Kidane Mehret (ኪዳነ ምሕረት) is a Ge'ez phrase meaning Covenant of Mercy. It refers to the Ethiopic tradition that Jesus promised his mother that he would forgive the sins of those who sought her intercession. Archdiocesan website stated that Kidane Mehret also can be translated as Our Lady of Perpetual Help.

The feast of Our Lady of the Covenant of Mercy is celebrated on 16 Yekatit (Ethiopian calendar), corresponding at present to 24 February (Gregorian calendar) except in leap years, when it corresponds to 25 February, since in the Ethiopian calendar the extra day is inserted in what for the Gregorian calendar is the preceding month of September.

== History ==

In the centre of the capital of Italian Eritrea the Latin Church Catholics had what was known as the "Asmara Catholic Cathedral" (the Church of Our Lady of the Rosary, Asmara) as their principal church, which was completed in 1923. In the northwestern corner of the city, a place of worship was granted to the Alexandrian Rite Catholic community, who preceded the arrival of the Italians. In 1930, they were given their own ordinariate, independent of the Apostolic Vicariate of Eritrea.
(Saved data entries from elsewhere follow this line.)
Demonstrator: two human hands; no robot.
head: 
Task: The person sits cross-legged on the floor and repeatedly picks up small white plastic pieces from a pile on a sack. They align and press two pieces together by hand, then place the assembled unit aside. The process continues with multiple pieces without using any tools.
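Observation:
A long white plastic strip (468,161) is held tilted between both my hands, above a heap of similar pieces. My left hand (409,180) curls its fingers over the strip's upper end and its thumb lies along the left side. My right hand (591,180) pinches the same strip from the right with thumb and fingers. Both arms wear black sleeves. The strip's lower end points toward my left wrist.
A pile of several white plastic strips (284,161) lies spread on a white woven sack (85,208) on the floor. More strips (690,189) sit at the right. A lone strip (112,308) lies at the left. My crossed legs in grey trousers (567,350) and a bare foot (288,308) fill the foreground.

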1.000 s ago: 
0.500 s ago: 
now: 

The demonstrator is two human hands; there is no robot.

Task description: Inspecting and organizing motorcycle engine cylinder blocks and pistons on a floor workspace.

Father Kidanè-Maryam Cassà, who since 1926 had been their pro-vicar within the Vicariate, was appointed their ordinary and on 3 August 1930 was ordained titular bishop of Thibaris in the chapel of the Pontifical Ethiopian College in Vatican City. At that time they numbered less than 3% of the population of Eritrea.
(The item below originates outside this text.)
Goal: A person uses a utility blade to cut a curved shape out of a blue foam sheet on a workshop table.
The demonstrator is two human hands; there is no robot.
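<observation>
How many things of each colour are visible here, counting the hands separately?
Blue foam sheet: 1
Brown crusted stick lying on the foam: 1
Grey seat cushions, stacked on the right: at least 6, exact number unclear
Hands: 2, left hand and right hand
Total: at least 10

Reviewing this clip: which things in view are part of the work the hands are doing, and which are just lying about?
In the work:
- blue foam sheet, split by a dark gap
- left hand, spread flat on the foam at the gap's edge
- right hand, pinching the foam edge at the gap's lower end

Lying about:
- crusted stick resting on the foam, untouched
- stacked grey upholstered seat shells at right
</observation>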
The first building on the site was a small church constructed with the "monkey-head" technique, as used also in the ancient church of Kidane Mehret, with which this Catholic church is not to be confused: "The supporting walls incorporate wooden beams that protrude from the exterior of the walls; they look like rows of monkey scalps.".

Father Kidane-Maryam Cassa obtained from the Italian colonial governor the initial improvement of the small church in the late 1930s.
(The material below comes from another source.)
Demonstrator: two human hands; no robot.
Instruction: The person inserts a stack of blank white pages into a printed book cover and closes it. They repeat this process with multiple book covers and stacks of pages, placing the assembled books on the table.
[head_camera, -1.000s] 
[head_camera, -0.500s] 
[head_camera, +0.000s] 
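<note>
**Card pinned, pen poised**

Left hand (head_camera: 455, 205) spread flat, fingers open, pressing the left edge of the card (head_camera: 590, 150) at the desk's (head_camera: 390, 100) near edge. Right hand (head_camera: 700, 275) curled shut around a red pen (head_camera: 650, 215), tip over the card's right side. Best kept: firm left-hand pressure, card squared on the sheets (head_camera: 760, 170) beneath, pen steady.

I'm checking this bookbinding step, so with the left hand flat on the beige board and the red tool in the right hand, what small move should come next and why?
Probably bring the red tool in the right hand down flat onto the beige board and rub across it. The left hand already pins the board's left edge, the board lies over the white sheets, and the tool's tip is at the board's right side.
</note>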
When on 31 October 1951 the Alexandrian-Rite community were given the rank of an Apostolic Exarchate and a cathedral had to be assigned to it, this building was given the rights and privileges of a cathedral but, being too small to be given that title, it was referred to as the pro-cathedral.

A building more worthy of being called the cathedral was completed in 1969. It is of much greater size and is noted for its strikingly large dome.

== Present day ==

With the suppression on 21 December 1995 of the Apostolic Vicariate of Eritrea, Kidane Mehret became the only Catholic church in Asmara that has a right to the title of cathedral. However, what had been the principal church of the Apostolic Vicariate ( the "Church of Our Lady of the Rosary") is still in Asmara commonly called "the Cathedral".